Data supplied.
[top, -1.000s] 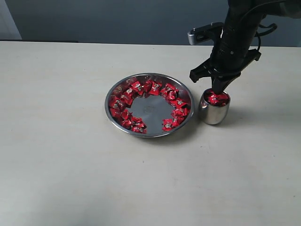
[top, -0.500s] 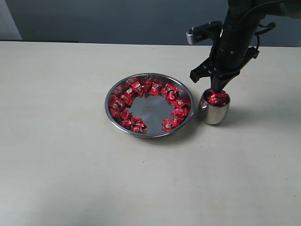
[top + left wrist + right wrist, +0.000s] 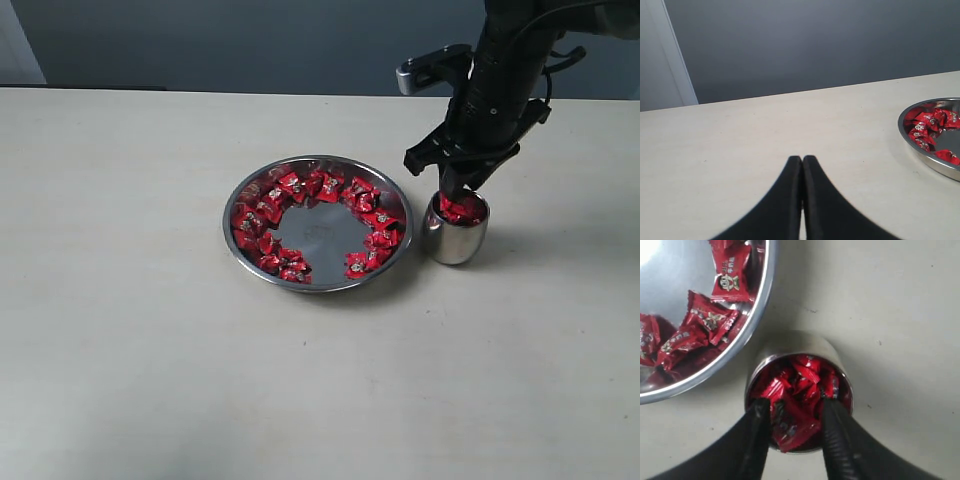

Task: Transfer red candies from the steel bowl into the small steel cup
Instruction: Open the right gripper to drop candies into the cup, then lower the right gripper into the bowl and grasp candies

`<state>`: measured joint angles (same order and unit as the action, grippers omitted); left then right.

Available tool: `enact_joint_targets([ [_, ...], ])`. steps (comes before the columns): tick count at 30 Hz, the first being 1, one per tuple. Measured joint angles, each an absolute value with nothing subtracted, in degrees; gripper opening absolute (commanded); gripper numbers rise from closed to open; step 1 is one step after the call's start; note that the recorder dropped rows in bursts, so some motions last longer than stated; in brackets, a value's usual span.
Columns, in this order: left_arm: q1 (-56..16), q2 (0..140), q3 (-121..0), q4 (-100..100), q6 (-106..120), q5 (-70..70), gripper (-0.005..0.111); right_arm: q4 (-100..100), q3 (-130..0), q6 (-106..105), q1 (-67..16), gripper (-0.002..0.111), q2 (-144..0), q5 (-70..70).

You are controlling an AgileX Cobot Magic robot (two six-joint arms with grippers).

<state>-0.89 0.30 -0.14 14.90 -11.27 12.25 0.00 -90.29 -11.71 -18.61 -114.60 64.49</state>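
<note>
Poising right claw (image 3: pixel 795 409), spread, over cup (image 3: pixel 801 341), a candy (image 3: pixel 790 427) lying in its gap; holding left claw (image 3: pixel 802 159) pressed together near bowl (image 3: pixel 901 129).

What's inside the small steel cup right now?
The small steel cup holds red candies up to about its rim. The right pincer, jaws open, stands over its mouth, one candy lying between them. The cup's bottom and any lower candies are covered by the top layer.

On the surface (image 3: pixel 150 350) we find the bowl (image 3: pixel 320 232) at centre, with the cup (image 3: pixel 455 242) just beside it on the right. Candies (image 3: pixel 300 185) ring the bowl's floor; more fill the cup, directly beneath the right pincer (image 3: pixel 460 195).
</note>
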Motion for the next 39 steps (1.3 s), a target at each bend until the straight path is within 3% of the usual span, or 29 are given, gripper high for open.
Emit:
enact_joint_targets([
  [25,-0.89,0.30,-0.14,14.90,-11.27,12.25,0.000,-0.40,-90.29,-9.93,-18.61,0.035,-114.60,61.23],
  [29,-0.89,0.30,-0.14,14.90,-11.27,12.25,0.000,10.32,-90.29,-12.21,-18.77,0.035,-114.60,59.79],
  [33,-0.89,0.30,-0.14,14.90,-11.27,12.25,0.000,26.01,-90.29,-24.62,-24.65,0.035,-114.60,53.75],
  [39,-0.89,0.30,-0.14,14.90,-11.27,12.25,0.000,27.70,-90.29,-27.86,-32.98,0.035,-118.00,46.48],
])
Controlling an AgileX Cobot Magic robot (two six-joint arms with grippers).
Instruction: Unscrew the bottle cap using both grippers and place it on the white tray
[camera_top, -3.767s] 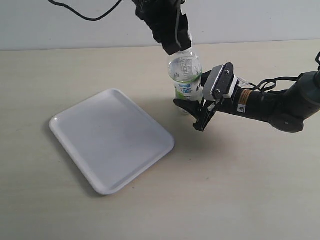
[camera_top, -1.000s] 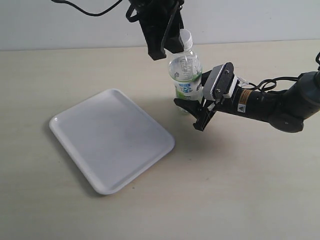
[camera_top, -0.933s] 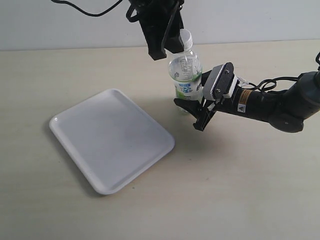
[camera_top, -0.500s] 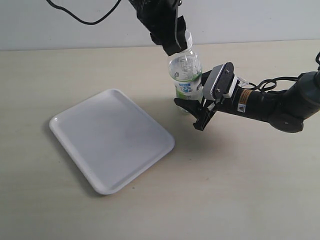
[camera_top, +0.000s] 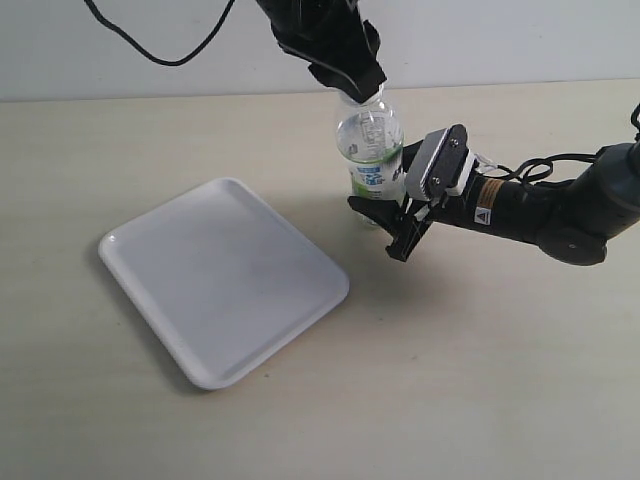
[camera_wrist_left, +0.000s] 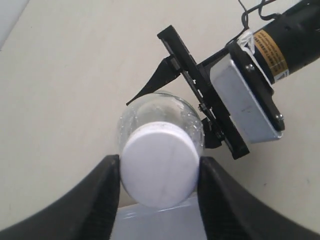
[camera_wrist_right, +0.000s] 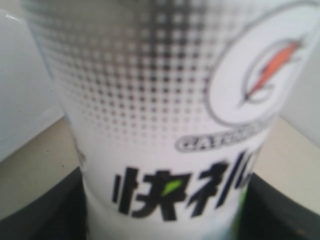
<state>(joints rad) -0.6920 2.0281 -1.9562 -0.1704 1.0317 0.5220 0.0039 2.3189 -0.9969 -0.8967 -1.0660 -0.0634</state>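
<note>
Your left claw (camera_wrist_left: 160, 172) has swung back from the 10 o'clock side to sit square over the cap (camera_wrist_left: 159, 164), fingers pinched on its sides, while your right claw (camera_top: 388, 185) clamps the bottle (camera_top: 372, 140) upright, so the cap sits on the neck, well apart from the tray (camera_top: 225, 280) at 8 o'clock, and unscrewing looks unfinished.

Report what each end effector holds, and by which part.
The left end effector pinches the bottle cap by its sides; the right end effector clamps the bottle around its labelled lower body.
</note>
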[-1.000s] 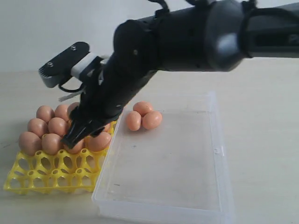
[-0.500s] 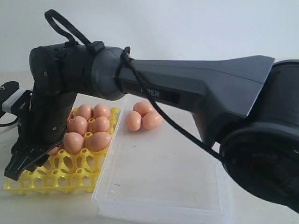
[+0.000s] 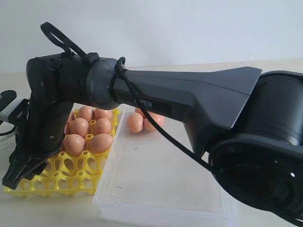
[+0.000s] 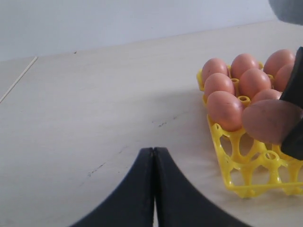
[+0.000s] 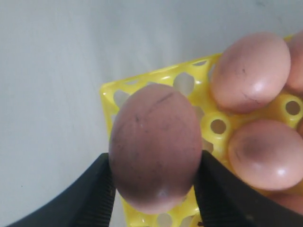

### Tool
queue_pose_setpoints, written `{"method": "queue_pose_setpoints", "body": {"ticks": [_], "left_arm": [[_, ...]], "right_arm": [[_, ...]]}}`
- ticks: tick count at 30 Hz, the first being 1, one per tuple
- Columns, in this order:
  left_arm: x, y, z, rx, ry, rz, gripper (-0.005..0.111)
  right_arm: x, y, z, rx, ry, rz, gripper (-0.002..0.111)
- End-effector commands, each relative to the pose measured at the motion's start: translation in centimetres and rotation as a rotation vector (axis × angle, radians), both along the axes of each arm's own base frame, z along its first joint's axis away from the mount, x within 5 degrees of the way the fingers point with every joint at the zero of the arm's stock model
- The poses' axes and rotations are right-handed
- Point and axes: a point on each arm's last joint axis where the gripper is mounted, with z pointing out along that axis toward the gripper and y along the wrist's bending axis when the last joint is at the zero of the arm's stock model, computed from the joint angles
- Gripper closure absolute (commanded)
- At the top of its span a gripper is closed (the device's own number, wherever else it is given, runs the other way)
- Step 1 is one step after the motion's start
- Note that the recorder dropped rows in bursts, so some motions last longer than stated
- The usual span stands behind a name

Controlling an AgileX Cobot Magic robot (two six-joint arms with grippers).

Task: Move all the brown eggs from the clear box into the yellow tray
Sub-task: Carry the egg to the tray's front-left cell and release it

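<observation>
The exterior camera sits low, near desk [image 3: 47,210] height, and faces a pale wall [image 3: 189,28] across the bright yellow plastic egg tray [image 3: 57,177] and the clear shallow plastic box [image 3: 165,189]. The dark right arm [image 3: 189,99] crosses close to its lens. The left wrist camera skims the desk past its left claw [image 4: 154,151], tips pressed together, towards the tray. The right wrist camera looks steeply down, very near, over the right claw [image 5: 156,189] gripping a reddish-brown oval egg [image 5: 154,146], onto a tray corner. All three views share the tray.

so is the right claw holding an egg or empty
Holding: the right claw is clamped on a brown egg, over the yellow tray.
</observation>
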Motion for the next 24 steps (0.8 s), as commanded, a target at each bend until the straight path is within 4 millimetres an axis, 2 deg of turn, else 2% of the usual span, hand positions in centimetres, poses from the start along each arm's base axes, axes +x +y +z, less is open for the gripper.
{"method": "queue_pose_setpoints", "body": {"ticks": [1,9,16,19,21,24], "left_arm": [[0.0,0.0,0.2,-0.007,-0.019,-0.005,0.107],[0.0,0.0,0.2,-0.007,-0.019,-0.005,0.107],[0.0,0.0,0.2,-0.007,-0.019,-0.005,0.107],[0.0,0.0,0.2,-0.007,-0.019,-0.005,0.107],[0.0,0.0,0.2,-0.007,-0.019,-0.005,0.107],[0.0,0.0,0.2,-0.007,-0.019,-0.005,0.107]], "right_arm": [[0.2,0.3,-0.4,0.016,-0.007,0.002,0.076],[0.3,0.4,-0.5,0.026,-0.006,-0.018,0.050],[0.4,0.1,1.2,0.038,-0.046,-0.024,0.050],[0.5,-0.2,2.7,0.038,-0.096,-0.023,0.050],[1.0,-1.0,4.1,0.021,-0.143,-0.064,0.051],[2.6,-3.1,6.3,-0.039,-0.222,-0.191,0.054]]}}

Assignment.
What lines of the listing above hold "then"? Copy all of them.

Solution.
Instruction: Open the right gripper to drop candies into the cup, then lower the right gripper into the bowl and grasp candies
`<state>`: measured joint angles (same order and unit as the action, grippers omitted); left then right.

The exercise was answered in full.